• [INSTRUCTIONS TO FOLLOW]: A line-by-line copy of the material below is required.

• [EXTRACTED RECORDS]:

++++++++++

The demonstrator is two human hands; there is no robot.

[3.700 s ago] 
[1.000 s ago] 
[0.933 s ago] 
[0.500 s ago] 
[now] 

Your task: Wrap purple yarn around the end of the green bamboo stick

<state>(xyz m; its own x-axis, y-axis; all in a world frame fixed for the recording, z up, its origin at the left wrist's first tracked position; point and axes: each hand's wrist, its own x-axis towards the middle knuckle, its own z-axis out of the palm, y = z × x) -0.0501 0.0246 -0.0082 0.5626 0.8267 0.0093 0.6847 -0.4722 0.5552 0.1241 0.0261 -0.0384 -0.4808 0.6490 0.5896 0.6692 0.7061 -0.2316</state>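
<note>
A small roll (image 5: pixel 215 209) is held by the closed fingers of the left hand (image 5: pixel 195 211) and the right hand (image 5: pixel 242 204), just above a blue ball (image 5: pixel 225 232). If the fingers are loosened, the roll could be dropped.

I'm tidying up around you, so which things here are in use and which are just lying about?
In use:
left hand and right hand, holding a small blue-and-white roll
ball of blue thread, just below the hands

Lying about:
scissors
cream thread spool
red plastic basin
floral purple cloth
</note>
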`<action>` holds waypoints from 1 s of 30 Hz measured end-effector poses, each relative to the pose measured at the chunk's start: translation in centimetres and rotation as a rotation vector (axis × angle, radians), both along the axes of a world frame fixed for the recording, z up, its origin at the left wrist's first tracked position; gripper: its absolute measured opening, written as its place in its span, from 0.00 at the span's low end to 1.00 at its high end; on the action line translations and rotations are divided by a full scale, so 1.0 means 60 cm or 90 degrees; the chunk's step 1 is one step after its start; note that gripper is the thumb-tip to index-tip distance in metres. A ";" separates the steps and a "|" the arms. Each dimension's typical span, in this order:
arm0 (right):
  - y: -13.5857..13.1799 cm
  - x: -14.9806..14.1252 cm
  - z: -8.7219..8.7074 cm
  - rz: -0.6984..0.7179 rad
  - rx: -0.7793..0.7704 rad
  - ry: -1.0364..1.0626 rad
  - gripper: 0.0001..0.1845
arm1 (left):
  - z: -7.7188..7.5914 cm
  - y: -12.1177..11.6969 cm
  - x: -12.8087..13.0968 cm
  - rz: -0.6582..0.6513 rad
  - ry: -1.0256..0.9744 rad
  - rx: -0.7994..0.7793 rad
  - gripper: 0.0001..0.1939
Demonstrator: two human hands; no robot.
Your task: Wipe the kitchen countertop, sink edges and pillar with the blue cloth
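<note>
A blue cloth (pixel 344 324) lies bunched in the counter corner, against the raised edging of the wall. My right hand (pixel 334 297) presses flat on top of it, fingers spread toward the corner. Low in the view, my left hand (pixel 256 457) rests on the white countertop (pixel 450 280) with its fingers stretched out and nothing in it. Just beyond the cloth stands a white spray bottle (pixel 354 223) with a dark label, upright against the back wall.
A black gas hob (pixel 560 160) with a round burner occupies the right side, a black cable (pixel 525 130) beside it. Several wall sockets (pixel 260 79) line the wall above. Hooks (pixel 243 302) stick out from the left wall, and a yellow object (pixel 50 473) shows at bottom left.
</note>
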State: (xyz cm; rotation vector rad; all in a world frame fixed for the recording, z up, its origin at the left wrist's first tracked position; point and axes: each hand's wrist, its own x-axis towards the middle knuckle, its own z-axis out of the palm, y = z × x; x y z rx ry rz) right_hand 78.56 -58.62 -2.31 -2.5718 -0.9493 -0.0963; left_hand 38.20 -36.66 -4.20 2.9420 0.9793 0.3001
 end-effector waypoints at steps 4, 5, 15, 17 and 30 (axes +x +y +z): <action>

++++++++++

• [TASK ANSWER]:
The demonstrator is two human hands; there is no robot.

[3.700 s ago] 
[1.000 s ago] 
[0.933 s ago] 
[0.500 s ago] 
[now] 

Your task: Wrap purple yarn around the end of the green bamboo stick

<state>(xyz m; its own x-axis, y-axis; all in a world frame fixed for the recording, z up, its origin at the left wrist's first tracked position; point and axes: each hand's wrist, its own x-axis towards the middle knuckle, its own z-axis out of the palm, y = z × x) -0.0501 0.0246 -0.0082 0.5626 0.8267 0.0093 0.6847 -0.4722 0.5552 0.1241 0.0261 -0.0384 -0.4808 0.6490 0.5896 0.6692 0.7061 -0.2316</state>
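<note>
A small roll (image 5: pixel 215 209) is held by the closed fingers of the left hand (image 5: pixel 195 211) and the right hand (image 5: pixel 242 204), just above a blue ball (image 5: pixel 225 232). If the fingers are loosened, the roll could be dropped.

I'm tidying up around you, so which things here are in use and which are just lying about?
In use:
left hand and right hand, holding a small blue-and-white roll
ball of blue thread, just below the hands

Lying about:
scissors
cream thread spool
red plastic basin
floral purple cloth
</note>
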`<action>` holds waypoints from 1 s of 30 Hz measured end-effector poses, each relative to the pose measured at the chunk's start: translation in centimetres and rotation as a rotation vector (axis × angle, radians), both along the axes of a world frame fixed for the recording, z up, its origin at the left wrist's first tracked position; gripper: its absolute measured opening, written as its place in its span, from 0.00 at the span's low end to 1.00 at its high end; on the action line translations and rotations are divided by a full scale, so 1.0 means 60 cm or 90 degrees; the chunk's step 1 is one step after its start; note that gripper is the thumb-tip to index-tip distance in metres. A ";" separates the steps and a "|" the arms. Each dimension's typical span, in this order:
arm0 (right):
  - y: -13.5857..13.1799 cm
  - x: -14.9806..14.1252 cm
  - z: -8.7219..8.7074 cm
  - rz: -0.6984..0.7179 rad
  - rx: -0.7793..0.7704 rad
  - ry: -1.0364..1.0626 rad
  - gripper: 0.0001..0.1845
arm1 (left):
  - z: -7.7188..7.5914 cm
  - y: -12.1177..11.6969 cm
  - x: -12.8087..13.0968 cm
  - rz: -0.6582..0.6513 rad
  - ry: -1.0256..0.9744 rad
  - rx: -0.7994..0.7793 rad
  - gripper: 0.0001..0.1939
Demonstrator: two human hands; no robot.
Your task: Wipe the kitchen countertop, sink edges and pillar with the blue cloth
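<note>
A blue cloth (pixel 344 324) lies bunched in the counter corner, against the raised edging of the wall. My right hand (pixel 334 297) presses flat on top of it, fingers spread toward the corner. Low in the view, my left hand (pixel 256 457) rests on the white countertop (pixel 450 280) with its fingers stretched out and nothing in it. Just beyond the cloth stands a white spray bottle (pixel 354 223) with a dark label, upright against the back wall.
A black gas hob (pixel 560 160) with a round burner occupies the right side, a black cable (pixel 525 130) beside it. Several wall sockets (pixel 260 79) line the wall above. Hooks (pixel 243 302) stick out from the left wall, and a yellow object (pixel 50 473) shows at bottom left.
</note>
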State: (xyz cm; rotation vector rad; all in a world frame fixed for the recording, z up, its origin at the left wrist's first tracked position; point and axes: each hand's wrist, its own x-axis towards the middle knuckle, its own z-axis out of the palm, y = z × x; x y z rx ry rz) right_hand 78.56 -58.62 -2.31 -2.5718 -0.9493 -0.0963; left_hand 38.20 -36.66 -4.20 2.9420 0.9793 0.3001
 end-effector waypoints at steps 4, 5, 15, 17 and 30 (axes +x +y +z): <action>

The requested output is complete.